**Exercise instructions**:
Each line from the start of the data below through the one containing "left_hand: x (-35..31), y" must be reproduced exactly.

**Data to process**:
○ ○ ○ ○ ○ ○ ○
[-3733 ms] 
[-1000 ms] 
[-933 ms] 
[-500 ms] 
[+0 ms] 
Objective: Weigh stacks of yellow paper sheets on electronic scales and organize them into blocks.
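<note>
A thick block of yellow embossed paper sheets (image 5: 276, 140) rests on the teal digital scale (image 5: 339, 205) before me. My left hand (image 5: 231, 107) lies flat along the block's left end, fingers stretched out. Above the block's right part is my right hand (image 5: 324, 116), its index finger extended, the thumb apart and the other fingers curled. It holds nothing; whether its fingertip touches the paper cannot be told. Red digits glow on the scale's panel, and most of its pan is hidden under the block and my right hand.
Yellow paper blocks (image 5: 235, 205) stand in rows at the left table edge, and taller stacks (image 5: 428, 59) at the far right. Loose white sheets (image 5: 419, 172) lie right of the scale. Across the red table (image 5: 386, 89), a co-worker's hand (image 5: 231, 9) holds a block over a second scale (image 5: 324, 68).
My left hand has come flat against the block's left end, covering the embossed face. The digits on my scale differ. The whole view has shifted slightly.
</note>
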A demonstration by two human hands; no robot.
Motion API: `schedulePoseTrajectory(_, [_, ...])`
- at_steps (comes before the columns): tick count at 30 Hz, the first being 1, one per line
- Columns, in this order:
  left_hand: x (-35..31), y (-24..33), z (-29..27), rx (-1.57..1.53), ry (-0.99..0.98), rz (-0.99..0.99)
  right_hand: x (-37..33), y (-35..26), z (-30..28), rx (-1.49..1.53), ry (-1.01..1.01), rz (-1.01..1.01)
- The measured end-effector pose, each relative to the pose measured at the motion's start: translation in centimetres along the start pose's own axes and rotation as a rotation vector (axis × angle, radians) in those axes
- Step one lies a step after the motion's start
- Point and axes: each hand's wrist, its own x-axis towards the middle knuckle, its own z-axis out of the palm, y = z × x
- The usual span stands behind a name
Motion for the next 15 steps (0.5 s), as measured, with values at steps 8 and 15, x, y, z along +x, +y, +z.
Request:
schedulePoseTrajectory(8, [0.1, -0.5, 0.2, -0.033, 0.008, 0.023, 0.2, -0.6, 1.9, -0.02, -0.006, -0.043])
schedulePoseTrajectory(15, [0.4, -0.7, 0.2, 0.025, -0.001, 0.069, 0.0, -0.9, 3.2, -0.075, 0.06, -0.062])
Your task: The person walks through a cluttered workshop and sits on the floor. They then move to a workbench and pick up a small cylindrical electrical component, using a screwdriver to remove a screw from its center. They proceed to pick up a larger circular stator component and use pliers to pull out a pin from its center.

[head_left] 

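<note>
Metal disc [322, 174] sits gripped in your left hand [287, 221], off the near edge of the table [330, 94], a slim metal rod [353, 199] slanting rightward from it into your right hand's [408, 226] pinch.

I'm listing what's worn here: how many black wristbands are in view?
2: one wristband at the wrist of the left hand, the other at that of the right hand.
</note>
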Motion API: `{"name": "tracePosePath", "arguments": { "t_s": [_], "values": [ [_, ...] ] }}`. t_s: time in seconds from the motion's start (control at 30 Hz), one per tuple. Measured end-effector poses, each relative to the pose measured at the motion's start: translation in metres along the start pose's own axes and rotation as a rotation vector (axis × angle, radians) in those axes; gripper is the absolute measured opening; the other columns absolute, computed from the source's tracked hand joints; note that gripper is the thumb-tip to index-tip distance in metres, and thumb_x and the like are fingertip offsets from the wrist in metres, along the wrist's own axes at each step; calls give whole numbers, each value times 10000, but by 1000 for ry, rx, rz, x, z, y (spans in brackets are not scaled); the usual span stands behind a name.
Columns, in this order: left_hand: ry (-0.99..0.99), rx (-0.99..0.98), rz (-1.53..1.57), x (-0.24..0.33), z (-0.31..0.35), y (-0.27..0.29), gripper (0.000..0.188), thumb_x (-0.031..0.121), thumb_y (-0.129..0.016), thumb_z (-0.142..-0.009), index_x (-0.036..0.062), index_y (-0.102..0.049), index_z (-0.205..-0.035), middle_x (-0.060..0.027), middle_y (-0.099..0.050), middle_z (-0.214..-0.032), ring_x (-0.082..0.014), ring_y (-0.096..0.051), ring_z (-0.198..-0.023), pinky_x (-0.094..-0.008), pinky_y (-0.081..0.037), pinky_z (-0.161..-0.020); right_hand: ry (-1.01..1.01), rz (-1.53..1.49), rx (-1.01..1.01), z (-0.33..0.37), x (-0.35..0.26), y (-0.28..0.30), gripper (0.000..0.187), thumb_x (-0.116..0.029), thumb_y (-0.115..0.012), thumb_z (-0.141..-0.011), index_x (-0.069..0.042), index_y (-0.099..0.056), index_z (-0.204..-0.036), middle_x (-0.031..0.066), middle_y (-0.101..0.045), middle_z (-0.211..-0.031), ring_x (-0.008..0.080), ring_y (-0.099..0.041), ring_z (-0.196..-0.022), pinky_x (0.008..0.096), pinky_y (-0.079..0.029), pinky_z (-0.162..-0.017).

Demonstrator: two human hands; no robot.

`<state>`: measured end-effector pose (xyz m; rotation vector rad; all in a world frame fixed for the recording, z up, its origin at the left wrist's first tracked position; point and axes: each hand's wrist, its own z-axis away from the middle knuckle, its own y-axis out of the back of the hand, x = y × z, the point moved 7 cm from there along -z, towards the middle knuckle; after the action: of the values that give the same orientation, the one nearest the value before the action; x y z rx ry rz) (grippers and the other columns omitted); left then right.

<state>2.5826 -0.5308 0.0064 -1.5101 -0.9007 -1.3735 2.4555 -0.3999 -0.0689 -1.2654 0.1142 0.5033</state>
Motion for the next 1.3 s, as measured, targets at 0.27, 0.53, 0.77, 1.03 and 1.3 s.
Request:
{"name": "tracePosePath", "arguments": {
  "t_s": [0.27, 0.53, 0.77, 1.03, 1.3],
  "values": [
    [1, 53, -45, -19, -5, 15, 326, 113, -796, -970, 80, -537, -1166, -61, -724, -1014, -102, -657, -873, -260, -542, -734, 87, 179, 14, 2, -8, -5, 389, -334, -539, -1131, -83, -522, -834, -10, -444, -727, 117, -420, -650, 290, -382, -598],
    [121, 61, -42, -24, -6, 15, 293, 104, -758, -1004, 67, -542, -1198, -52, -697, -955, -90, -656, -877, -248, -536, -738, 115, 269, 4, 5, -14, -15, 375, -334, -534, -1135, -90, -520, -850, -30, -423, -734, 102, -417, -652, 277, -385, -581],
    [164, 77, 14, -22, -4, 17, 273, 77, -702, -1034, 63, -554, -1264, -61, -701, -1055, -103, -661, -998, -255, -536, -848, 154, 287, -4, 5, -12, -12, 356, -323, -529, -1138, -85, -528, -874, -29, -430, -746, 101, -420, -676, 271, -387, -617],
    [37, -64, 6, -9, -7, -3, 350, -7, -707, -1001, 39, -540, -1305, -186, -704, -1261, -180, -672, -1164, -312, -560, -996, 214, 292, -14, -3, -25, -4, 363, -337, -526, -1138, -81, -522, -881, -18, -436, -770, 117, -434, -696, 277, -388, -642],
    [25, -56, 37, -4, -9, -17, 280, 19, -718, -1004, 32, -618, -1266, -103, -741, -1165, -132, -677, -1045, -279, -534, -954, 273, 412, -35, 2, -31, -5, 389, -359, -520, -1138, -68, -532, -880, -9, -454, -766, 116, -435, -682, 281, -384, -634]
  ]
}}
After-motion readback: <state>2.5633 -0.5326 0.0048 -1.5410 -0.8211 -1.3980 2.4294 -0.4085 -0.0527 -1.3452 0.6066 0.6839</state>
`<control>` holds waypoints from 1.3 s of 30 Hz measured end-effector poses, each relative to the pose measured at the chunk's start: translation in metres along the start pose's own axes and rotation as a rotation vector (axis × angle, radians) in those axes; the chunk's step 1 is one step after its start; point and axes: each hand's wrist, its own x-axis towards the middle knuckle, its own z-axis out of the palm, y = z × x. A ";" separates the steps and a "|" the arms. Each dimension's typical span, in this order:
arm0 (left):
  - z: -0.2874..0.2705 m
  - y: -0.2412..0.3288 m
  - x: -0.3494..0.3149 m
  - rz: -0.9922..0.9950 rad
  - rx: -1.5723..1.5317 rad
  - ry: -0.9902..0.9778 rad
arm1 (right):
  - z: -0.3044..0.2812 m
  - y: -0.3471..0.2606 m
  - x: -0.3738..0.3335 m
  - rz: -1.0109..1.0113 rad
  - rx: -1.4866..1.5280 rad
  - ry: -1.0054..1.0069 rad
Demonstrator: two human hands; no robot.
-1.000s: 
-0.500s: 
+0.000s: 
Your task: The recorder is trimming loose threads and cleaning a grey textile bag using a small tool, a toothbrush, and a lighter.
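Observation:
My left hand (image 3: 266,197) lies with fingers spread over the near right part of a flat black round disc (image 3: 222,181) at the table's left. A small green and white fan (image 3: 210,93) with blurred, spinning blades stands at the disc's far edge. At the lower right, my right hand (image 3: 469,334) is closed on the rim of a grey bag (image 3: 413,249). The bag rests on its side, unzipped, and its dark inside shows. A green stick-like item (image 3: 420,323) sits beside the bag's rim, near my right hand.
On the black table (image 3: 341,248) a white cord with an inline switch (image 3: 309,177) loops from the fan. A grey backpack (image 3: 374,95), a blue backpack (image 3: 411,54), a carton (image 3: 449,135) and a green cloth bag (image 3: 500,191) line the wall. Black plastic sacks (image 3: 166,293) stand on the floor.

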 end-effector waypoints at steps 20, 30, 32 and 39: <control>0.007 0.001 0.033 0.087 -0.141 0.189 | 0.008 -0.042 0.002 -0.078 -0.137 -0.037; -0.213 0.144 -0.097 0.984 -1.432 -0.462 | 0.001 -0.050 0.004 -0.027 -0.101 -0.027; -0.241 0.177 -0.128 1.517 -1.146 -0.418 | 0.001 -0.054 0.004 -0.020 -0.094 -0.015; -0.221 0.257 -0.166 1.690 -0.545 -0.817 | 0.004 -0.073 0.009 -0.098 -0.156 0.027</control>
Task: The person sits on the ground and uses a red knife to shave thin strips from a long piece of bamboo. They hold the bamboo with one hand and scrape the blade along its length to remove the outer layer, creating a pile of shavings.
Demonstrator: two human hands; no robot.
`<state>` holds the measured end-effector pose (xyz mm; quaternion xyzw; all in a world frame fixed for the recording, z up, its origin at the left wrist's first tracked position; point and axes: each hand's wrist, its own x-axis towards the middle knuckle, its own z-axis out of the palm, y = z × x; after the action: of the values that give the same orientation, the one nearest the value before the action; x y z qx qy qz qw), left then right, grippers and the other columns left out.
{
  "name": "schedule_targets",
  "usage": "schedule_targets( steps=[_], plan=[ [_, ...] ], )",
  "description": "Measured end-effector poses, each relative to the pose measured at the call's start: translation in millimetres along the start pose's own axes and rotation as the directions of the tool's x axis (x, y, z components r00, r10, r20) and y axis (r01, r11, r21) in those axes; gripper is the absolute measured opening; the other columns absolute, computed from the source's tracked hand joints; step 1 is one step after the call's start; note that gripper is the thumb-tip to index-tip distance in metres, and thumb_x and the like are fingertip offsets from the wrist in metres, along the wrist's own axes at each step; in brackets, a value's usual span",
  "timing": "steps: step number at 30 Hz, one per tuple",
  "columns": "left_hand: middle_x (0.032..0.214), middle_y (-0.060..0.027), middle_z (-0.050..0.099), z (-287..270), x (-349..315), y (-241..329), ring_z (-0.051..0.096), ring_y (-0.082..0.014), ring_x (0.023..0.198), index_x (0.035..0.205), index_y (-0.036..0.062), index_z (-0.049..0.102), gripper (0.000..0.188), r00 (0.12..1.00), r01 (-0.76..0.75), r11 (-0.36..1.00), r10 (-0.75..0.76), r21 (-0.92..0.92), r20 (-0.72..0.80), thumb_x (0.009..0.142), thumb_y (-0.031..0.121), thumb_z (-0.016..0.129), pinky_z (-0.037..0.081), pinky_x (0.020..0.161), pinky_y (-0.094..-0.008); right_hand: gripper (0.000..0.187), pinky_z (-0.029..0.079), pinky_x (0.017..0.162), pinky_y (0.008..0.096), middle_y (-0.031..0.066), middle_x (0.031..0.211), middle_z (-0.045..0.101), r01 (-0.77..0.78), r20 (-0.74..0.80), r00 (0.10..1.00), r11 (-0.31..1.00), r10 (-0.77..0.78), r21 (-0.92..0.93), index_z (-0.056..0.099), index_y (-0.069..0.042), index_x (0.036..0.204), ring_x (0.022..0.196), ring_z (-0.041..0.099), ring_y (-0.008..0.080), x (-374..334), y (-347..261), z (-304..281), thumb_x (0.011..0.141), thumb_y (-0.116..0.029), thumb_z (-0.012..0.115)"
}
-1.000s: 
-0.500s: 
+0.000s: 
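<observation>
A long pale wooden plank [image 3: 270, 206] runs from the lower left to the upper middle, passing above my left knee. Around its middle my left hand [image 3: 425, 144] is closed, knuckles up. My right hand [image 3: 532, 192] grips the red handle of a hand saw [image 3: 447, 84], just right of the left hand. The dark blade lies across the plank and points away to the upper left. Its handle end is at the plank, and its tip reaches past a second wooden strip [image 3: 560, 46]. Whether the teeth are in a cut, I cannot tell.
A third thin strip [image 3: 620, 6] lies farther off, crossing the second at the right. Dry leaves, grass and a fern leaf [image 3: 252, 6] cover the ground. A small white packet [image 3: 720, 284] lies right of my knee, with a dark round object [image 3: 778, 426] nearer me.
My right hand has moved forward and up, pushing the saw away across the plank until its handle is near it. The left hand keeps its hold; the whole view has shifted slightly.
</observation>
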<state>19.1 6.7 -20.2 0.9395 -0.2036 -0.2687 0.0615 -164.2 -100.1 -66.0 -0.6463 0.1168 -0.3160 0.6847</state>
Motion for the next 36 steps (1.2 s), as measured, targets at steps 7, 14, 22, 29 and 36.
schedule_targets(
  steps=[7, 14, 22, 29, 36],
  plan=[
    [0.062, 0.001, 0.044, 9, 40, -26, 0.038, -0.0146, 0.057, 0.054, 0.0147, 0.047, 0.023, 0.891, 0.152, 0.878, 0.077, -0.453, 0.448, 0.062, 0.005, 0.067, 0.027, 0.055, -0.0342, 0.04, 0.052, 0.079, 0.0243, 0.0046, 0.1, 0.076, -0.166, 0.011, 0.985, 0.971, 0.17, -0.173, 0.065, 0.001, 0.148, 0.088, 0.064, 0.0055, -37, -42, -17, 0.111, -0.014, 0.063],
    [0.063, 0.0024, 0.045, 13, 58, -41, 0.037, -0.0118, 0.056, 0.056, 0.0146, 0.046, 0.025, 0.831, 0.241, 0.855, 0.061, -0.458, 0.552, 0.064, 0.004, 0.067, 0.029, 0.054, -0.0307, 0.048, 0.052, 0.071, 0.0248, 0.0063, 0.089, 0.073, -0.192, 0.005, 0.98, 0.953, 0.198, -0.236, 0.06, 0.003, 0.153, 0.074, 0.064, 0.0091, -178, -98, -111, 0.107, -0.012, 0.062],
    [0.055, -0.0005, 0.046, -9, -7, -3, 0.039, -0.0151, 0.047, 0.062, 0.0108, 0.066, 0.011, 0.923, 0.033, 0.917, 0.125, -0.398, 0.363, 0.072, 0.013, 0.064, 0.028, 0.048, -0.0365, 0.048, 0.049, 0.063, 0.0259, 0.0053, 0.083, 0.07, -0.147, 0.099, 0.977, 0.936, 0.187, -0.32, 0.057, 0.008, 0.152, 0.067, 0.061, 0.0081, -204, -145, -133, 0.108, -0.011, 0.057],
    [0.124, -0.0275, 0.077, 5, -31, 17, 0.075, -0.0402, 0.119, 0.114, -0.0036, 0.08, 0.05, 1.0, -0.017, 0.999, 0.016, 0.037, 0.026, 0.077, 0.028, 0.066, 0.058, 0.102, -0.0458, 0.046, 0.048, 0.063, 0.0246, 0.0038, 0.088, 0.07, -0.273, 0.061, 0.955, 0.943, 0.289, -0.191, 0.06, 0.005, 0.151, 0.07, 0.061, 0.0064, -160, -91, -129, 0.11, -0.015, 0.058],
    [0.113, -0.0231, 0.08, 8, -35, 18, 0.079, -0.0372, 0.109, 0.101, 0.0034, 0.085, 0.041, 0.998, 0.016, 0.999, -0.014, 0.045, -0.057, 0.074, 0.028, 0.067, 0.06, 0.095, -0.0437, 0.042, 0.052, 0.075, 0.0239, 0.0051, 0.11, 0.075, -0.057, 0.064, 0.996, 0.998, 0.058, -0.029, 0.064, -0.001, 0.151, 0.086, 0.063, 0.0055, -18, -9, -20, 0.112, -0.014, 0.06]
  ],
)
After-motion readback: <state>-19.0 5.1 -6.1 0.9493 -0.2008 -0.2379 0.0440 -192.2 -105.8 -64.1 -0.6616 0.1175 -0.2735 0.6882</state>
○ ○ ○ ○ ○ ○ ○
**Answer to this exercise**:
[-3733 ms] 
[-1000 ms] 
[-933 ms] 
[-500 ms] 
[+0 ms] 
Objective: Weigh stacks of yellow paper sheets on electronic scales and organize them into blocks.
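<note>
A thick block of yellow embossed paper sheets (image 5: 276, 140) rests on the teal digital scale (image 5: 339, 205) before me. My left hand (image 5: 231, 107) lies flat along the block's left end, fingers stretched out. Above the block's right part is my right hand (image 5: 324, 116), its index finger extended, the thumb apart and the other fingers curled. It holds nothing; whether its fingertip touches the paper cannot be told. Red digits glow on the scale's panel, and most of its pan is hidden under the block and my right hand.
Yellow paper blocks (image 5: 235, 205) stand in rows at the left table edge, and taller stacks (image 5: 428, 59) at the far right. Loose white sheets (image 5: 419, 172) lie right of the scale. Across the red table (image 5: 386, 89), a co-worker's hand (image 5: 231, 9) holds a block over a second scale (image 5: 324, 68).
My left hand has come flat against the block's left end, covering the embossed face. The digits on my scale differ. The whole view has shifted slightly.
</note>
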A demonstration by two human hands; no robot.
Motion API: `schedulePoseTrajectory(_, [_, ...])`
- at_steps (comes before the columns): tick count at 30 Hz, the first being 1, one per line
- Columns, in this order:
  left_hand: x (-35..31), y (-24..33), z (-29..27), rx (-1.57..1.53), ry (-0.99..0.98), rz (-0.99..0.99)

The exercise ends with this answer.